Quelques uns d’entre nous avons assisté lundi soir à la rencontre organisée notamment par l’Association « si on se parlait » autour du choix annoncé par la majorité municipale d’installer le centre des Congrès au Couvent des Jacobins. Contestable par sa méthode même (Daniel Delaveau l’a annoncé au cours de la campagne du printemps dernier sans débat ni concertation préalable), les arguments contre le choix des Jacobins sont désormais connus et reconnus (Cf notre dossier): une jauge limitée sans capacité d’extension possible, difficultés d’accès au site, coûts affichés et délais irréalistes… Un certain nombre de propositions alternatives ont même été largement développées ici et ailleurs : à proximité de la Gare sur une dalle ad hoc, à la place de la Prison des femmes, sur le site d’ST Micro dans le Blosne.
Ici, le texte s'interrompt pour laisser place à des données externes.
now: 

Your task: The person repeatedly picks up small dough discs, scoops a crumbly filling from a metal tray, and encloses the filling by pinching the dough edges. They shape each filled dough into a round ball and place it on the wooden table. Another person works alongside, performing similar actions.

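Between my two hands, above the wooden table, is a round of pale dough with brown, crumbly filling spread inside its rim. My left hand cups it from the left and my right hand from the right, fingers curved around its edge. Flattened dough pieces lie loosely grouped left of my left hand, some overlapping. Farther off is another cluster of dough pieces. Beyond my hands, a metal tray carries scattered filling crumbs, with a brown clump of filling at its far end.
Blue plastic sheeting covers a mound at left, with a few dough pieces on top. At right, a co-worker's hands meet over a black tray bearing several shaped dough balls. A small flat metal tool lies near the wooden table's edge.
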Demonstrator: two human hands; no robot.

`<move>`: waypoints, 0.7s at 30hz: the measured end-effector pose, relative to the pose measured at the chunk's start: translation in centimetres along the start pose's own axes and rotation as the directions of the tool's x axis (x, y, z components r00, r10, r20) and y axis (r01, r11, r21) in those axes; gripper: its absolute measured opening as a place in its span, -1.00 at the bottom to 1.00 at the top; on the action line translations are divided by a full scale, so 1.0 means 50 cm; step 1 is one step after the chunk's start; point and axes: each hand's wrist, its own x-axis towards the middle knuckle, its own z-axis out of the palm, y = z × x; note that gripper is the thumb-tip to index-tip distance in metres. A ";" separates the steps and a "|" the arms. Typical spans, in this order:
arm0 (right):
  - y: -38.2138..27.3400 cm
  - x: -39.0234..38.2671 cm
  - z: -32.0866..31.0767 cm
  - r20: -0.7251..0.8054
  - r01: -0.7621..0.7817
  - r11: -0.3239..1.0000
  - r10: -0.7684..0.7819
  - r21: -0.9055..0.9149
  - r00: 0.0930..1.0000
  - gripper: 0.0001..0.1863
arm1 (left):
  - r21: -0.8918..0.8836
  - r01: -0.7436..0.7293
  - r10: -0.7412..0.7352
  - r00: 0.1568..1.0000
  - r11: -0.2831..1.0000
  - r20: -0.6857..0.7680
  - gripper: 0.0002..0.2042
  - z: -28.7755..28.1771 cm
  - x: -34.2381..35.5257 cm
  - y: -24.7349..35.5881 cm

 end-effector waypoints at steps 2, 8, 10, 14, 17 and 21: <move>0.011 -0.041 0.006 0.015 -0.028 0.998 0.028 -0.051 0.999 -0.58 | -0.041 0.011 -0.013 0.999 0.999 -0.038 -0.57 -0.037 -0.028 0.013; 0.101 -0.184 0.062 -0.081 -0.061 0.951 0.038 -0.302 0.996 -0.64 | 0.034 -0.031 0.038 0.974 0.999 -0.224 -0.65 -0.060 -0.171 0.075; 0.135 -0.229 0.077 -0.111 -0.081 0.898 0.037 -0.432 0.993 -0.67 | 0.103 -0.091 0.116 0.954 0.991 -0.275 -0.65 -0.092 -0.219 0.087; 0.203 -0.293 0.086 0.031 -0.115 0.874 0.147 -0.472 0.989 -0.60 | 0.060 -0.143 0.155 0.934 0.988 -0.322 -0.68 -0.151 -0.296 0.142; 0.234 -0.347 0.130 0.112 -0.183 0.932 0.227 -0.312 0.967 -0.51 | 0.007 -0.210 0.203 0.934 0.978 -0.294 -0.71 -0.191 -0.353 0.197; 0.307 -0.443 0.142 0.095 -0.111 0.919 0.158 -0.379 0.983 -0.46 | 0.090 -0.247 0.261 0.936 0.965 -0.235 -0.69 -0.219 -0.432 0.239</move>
Quant aux Jacobins, l’idéal serait de lui reconnaître sa vocation culturelle et d’un faire surtout un lieu destiné à tous les Rennais.

A entendre la manière dont le projet est défendu, on sent qu’il y a comme là « quelque chose qui cloche ». Sylvie Robert (elle-même peut-être peu convaincue ?), Vice Présidente de Rennes Métropole déléguée à la culture, lundi soir sur France 3 peine d’ailleurs à convaincre de la pertinence du choix. Elle se retranche derrière l’étude qui l’a accompagné (dont on ne sait pas bien si elle l’a déterminé ou si elle est venue en SAV du projet auquel on avait de toute façon décidé d’aboutir) et défend «l’opportunité de pouvoir donner une vocation au Couvent» (ouf !). Le raisonnement est un peu court et confirme en tous les cas la portée de notre diagnostic :

compte tenu de ses enjeux, on ne choisit pas l’emplacement d’un Centre des Congrès parce qu’on manque d’imagination, parce qu’on joue la montre, ou parce que l’on escompte des économies

(faire d’une pierre deux coups en dotant la ville d’un équipement dont l’absence est dénoncée depuis longtemps, tout en rénovant un site lui aussi en souffrance depuis de nombreuses années via le recours à quelques subventions publiques -Etat, Région, Europe-). Compte tenu des contraintes de la rénovation, on peut d’ores et déjà parier que les coûts affichés (65 millions d’euros) seront très largement dépassés.

Si l’on peut comprendre, en lisant entre les lignes, les raisonnements qui motivent le choix de la majorité, on a du mal à admettre qu’elle reste plus longtemps insensible aux arguments qui lui sont présentés et qu’elle continue de rester sourde à l’invitation à débattre avec les Rennais des enjeux d’un projet qui les concerne et les intéresse directement.